Protection from recombinant MHV expressing gp33 by immunization with rLm expressing gp33. Four-week-old B6 mice were inoculated with rLm-gp33 or rLm-np118 or not inoculated. Two weeks later they were infected with virus, all as outlined in Fig. 3 legend. (A) Titers of virus in the brains of animals either not inoculated with rLm (lane 1) or inoculated with rLm-np118 (lane 2) or rLm-gp33 (lane 3). The values shown are averages from three experiments, a total of 13 mice inoculated with rLm-np118, 12 mice inoculated with rLm-gp33, and 5 mice that were not inoculated.

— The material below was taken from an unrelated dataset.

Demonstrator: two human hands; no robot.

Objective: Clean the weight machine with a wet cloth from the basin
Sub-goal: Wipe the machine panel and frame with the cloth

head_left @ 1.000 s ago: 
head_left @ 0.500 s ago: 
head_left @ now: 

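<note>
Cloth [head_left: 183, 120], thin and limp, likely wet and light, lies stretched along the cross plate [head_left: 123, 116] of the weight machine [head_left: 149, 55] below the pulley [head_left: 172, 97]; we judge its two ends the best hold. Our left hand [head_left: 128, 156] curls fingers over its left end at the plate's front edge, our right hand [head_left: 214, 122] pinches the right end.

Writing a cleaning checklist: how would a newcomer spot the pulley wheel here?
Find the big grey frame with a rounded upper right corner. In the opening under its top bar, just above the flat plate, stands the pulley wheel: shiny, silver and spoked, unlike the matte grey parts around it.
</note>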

The horizontal line shows the limit of detection for the assay. The titers from mice inoculated with rLm-gp33 were significantly less than those from mice inoculated with rLm-np118 (P < 0.001, Mann-Whitney U test). (B) Percentages of gp33-specific CD8+ T cells in the spleens of infected mice. Splenocytes were isolated from mice; the frequency of CD8+ T cells specific for the gp33 epitope was determined by intracellular IFN-γ staining. The numbers in the upper-right corners indicate the percentage of CD8+ T cells that are positive for the intracellular IFN-γ stain. Mice were inoculated with rLm-gp33 alone (quadrant 1); RA59-gfp/gp33 alone (quadrant 2); rLm-np118 followed 2 weeks later by RA59gfp/gp33 (quadrant 3); or rLm-gp33 followed 2 weeks later by RA59gfp/gp33 (quadrant 4). The immune response of every animal was examined; sometimes samples were pooled from two or three animals. Data shown are from one representative assay; similar results in all cases were obtained in assays from two more independent experiments.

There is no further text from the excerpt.